WHAT TO PRODUCE: State, as a number alone, how many lines of the data contain the string "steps".

── DATA BELOW ──

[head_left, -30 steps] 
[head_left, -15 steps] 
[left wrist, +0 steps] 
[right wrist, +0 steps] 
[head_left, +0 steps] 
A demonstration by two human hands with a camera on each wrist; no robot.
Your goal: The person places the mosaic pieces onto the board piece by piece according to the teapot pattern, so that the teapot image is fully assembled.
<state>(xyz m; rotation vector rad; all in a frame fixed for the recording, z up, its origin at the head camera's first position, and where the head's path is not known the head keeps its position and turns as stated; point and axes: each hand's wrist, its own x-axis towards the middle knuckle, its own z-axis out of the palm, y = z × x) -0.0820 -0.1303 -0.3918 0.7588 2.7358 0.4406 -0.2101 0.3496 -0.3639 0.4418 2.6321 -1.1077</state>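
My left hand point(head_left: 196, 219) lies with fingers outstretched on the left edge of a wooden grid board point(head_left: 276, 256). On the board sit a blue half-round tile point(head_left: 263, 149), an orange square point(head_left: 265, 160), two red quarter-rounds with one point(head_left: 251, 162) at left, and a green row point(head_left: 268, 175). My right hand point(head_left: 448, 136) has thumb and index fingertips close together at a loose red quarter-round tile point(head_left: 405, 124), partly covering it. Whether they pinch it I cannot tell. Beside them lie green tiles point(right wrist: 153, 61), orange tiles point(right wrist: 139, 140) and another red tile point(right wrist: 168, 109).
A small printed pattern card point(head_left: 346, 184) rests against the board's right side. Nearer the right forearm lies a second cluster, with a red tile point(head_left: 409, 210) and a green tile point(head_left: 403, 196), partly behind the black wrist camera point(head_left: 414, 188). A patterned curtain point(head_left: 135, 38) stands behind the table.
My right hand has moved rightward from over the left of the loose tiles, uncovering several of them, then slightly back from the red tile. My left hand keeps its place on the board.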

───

YOUR RESPONSE: 5